Perhaps Walden’s finest effort with the bat was 122 against Warwickshire in 1926, coming in with the side struggling at 123-6 and sharing a seventh-wicket stand worth 229 with Wilfrid Timms.

What the stats can’t tell us, though, is how many runs he saved for Northamptonshire in the field.

‘His soccer training enabled him to run exceedingly fast and he could pick up cleanly and return to the wicket in a flash and amazingly accurately,’ wrote Jim Coldham in his 1959 club history.

‘No-one could afford to take liberties with Fanny Walden at cover – he deceived many by standing so deep.

‘In 1919, when he ran out the first two members of the Australian Imperial Forces team at Northampton, he was amongst the first half-dozen fielders in the country.’

It goes without saying that professional sport wasn’t the passport to affluence it can be today.

He had a sports outfitter’s business for a while – offering the ‘Fanny Walden Football Boot’ for 15/9d a pair (plus postage) in 1920.

He requested a benefit from Northamptonshire three times before they eventually granted it in 1927, but the weather didn’t play ball as rain affected the match set aside for him, against Gloucestershire.

He had the good sense to take out pluvius insurance, and some of his Cobblers team-mates helped out by taking the collecting tins around the ground.

But Walden himself was out for 2 and 0, and an irate letter-writer to the local ‘paper claimed that ‘interest dwindled early because Northants gave the match to Gloucestershire through four of the best bats in the side giving a simple “spoon” catch to Mills, the bowler.’

The game was over in two days.
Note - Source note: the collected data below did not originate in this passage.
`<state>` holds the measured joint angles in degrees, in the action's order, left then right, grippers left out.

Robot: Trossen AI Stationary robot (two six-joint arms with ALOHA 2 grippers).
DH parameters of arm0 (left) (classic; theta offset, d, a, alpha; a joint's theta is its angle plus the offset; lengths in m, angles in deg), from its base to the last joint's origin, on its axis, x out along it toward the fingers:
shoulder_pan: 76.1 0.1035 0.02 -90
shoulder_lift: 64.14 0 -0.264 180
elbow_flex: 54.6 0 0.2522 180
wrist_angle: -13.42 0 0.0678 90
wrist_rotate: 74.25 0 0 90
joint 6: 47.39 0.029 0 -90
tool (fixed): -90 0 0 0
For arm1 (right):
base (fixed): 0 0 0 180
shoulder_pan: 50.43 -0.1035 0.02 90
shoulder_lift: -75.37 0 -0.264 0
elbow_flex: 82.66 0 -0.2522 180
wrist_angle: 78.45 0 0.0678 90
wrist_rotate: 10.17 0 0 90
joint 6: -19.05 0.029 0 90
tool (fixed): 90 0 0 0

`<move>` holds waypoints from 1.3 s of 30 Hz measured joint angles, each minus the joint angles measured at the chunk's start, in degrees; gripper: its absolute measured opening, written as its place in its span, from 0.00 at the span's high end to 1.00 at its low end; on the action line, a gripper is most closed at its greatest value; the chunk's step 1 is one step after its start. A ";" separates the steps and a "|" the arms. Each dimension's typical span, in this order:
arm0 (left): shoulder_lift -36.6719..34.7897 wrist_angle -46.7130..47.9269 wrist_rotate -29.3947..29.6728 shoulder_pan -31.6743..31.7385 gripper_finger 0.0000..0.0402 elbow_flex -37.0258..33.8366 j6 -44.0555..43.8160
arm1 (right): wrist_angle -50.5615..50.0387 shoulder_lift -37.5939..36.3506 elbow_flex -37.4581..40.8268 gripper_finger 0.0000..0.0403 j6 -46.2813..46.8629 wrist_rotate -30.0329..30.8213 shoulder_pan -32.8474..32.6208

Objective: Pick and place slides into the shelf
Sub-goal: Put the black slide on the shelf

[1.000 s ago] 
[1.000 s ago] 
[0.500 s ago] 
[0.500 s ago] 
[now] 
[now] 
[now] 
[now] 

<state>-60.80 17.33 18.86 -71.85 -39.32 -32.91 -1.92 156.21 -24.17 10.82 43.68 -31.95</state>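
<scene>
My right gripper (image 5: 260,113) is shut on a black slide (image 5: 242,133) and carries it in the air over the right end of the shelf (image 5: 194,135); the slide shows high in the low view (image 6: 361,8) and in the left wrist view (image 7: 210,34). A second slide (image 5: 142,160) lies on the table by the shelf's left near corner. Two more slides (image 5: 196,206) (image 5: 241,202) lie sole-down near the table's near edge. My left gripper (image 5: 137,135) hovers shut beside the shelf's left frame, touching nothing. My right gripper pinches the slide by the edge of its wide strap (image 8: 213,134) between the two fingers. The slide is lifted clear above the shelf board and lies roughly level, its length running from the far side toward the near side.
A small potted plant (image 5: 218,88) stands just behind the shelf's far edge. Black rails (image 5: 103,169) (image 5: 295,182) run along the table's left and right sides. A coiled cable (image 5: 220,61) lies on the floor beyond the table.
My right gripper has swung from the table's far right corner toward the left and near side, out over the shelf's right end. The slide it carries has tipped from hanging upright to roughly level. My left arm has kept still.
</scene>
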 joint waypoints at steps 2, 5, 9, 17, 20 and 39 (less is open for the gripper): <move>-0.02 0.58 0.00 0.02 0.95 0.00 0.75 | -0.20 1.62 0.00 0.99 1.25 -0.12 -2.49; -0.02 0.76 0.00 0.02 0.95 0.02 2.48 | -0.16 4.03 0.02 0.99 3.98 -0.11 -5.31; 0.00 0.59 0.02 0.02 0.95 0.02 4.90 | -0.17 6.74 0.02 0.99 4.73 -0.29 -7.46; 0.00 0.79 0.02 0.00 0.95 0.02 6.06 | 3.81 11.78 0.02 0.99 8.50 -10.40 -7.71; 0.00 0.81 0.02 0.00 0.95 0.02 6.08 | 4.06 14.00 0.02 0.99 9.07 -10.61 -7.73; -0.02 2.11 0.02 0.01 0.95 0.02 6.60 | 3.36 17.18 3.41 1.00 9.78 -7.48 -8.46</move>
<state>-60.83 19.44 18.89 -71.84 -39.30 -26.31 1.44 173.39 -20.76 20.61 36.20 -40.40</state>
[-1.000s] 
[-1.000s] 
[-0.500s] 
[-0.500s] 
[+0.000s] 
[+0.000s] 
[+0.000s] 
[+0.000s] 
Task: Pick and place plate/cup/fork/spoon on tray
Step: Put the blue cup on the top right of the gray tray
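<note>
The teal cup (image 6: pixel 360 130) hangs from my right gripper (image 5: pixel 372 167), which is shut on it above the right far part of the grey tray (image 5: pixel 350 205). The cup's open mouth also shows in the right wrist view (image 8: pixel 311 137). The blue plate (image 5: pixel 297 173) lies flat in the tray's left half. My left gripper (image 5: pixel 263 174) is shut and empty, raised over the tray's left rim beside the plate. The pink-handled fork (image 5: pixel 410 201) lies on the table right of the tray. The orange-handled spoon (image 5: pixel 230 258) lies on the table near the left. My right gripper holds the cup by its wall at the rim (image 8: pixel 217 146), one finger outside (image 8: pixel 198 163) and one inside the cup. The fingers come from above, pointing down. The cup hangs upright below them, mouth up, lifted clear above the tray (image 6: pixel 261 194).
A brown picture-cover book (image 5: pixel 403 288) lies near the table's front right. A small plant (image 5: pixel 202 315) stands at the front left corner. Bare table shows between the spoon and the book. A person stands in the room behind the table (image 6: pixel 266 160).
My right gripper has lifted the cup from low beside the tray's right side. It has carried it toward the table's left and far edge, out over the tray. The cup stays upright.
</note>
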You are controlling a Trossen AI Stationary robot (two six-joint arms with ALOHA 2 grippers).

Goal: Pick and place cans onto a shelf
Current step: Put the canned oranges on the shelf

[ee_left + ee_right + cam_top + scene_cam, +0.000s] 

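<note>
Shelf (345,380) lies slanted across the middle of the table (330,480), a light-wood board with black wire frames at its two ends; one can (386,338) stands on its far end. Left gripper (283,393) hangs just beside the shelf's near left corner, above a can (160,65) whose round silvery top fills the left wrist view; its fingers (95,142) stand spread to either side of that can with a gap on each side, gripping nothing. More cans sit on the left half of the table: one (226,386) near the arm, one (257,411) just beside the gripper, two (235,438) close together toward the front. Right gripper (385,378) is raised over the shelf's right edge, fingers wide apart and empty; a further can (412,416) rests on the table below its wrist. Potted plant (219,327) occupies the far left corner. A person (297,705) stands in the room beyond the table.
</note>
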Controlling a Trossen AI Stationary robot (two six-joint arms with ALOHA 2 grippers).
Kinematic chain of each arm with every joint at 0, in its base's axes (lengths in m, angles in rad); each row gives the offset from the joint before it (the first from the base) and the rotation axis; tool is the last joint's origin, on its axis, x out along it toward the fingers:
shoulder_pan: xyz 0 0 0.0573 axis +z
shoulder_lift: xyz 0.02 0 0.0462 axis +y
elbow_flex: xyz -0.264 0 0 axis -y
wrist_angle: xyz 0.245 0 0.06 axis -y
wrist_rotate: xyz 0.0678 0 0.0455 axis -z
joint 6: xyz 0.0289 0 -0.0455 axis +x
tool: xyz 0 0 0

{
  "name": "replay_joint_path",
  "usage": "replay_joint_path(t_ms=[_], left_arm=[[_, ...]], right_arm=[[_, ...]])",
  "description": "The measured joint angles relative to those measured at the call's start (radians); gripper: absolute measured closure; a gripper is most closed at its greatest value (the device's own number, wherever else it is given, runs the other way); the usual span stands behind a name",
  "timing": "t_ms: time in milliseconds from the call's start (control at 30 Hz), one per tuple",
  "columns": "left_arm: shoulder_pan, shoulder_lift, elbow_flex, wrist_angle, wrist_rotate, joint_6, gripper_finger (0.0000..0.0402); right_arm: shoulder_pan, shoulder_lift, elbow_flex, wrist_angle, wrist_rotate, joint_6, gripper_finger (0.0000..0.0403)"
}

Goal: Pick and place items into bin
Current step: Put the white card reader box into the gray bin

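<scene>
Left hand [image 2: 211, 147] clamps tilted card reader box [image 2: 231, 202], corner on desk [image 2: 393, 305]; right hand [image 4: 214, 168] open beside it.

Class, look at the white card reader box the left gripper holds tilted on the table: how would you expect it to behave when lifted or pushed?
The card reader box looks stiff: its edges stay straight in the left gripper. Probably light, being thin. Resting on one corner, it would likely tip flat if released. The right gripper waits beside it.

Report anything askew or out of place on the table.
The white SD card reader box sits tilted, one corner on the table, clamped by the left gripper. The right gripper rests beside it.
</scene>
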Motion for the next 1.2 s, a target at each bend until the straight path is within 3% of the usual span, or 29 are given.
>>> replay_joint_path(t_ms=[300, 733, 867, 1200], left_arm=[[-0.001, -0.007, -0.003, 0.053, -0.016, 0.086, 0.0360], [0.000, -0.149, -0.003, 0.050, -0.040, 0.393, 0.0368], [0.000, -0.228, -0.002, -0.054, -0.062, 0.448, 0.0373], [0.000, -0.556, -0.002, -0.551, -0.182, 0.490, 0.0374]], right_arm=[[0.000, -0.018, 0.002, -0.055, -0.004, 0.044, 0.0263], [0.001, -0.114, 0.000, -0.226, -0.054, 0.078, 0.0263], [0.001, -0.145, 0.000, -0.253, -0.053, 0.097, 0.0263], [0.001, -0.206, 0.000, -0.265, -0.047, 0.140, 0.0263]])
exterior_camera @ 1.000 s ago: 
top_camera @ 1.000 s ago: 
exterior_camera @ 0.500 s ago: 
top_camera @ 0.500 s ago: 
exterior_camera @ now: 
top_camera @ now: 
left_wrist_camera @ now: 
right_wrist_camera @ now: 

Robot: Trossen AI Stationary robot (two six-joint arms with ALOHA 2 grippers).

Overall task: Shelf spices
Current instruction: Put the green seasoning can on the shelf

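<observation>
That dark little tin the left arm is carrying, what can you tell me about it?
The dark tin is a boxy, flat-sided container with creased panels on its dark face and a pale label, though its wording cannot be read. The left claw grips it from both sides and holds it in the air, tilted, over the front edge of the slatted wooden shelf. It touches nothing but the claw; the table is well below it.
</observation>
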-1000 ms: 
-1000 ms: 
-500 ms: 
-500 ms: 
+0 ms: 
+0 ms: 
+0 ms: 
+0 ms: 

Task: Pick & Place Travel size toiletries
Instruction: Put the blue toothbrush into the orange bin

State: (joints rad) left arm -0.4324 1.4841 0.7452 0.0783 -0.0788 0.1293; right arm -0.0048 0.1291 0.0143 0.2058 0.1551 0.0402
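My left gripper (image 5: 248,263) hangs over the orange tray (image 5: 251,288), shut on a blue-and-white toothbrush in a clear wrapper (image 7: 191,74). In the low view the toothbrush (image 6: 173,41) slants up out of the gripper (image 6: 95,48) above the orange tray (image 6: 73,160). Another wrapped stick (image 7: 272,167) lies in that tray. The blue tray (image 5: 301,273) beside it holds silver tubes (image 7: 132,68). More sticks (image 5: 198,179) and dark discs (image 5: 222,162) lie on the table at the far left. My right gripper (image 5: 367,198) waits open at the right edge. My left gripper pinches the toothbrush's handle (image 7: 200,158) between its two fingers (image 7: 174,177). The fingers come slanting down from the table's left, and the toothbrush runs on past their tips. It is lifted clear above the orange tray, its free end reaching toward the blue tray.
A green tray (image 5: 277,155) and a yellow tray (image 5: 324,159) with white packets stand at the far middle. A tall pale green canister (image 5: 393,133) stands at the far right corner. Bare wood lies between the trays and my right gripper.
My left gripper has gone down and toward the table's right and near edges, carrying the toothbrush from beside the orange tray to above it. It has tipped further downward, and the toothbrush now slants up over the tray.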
Not the money-spinner Fanny was hoping for, or deserved.

He finished as a county cricketer in 1929 but immediately joined the first-class umpires list, and was sufficiently well-thought-of to make the Test panel five years later.

His eleven international matches ‘in the middle’ included a couple of humdingers during the 1938 Ashes series – at Lord’s, where Wally Hammond stroked a classic 240, and then at The Oval as England crushed Australia by an innings and loads following Len Hutton’s marathon knock of 364.

‘Who is that little boy umpiring?’ a young spectator is supposed to have asked. ‘He daren’t say “not out” to that big man bowling!’

He stood in his final Championship game a few days before the outbreak of war in 1939. Nearly ten years later he collapsed at work, in the Peacock Hotel on Northampton’s Market Square, and died in hospital aged 61.

The local press remembered the ‘five-shillings-a-week footballer who became an international’ while a memorial fund was established ‘primarily to give a start in life to his young son, Bob, to whom he was devotedly attached.’

Sport didn’t make Fanny a rich man – except perhaps in memories.